The word "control" marks the lines to report; pull each of them from the listing.

##### Task material #####

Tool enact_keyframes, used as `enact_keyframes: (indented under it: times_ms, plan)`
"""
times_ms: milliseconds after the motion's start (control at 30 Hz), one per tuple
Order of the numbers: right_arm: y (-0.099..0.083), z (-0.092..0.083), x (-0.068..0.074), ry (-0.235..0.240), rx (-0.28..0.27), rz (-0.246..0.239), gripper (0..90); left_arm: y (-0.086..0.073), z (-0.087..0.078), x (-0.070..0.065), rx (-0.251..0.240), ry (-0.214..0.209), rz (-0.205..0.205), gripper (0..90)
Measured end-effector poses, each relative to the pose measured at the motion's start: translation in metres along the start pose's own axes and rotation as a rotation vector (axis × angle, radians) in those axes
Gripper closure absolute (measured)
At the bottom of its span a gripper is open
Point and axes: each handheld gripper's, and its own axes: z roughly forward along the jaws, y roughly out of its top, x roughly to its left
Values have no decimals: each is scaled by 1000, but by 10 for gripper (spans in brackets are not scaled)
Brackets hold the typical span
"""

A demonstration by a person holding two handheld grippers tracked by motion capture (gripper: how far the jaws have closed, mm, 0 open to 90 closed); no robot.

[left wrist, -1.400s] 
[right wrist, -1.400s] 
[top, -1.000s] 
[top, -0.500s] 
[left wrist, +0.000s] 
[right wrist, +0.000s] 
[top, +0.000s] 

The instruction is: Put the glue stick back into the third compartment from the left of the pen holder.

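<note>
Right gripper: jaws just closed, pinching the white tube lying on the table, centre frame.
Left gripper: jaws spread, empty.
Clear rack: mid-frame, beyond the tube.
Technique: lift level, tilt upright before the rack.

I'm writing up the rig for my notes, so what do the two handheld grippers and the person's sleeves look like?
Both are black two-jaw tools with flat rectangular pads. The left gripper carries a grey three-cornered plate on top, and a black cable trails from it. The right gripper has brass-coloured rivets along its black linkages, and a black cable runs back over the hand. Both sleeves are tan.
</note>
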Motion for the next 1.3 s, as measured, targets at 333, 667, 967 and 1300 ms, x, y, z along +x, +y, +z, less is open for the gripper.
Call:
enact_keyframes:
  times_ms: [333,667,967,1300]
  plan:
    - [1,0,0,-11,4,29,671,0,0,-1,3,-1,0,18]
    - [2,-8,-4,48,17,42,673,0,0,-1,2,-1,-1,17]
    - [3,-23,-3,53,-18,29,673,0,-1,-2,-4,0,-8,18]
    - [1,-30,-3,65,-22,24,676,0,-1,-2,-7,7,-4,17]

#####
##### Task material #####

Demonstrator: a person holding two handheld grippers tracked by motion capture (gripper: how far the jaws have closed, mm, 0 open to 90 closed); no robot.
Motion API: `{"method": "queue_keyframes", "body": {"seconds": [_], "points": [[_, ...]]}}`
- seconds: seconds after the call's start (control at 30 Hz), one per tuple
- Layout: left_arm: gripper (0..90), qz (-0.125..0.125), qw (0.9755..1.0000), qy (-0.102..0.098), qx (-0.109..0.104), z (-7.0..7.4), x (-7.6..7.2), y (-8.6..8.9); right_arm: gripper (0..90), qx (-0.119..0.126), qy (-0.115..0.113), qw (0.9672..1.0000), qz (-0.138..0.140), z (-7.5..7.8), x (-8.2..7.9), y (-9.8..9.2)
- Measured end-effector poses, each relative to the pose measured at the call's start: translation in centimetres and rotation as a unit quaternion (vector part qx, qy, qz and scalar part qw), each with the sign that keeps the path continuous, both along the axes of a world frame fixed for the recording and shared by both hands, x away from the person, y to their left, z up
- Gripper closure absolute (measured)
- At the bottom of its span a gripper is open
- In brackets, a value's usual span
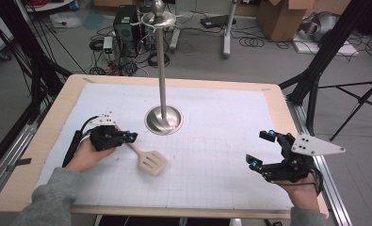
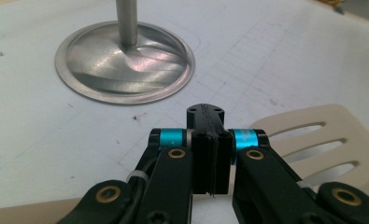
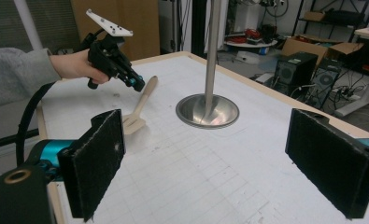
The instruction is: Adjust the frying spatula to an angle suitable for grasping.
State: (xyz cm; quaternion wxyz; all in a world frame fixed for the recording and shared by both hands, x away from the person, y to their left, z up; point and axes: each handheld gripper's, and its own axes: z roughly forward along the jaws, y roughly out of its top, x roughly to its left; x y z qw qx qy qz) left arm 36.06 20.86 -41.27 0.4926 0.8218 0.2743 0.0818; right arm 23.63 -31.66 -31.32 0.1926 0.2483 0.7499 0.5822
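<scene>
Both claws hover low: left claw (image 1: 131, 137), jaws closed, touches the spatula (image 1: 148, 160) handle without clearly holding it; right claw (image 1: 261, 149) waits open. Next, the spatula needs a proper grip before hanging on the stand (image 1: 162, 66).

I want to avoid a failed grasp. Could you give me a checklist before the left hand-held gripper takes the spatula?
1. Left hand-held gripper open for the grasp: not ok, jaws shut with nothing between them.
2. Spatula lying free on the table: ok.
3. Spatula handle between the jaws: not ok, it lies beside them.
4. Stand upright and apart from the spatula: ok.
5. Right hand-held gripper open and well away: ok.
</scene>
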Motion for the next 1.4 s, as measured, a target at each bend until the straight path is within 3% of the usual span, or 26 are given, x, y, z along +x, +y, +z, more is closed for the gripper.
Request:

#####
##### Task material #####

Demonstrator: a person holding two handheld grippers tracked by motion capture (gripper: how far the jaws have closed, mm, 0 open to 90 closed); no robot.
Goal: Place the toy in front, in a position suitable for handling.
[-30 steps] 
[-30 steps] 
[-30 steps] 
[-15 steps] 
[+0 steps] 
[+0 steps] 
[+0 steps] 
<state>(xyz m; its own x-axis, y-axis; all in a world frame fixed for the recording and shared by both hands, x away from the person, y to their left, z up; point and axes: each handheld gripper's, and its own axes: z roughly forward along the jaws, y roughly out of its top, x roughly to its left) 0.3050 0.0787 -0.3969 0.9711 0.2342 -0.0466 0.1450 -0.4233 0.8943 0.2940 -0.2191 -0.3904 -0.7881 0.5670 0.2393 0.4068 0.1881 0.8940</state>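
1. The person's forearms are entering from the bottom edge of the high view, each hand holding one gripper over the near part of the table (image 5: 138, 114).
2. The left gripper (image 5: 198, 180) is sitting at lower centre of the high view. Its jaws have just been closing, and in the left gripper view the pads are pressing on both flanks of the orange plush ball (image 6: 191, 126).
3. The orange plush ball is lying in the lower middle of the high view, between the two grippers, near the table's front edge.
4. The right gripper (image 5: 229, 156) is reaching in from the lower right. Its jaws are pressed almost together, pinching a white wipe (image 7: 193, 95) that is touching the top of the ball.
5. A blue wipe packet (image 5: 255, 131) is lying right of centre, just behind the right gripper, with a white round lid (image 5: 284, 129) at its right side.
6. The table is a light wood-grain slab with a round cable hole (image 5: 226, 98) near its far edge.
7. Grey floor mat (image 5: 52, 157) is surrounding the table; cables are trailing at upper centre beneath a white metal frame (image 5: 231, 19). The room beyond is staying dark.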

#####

[Output for this task]
times_ms: milliseconds after the motion's start (control at 30 Hz), one per tuple
- seconds: seconds after the call's start (control at 30 Hz), one per tuple

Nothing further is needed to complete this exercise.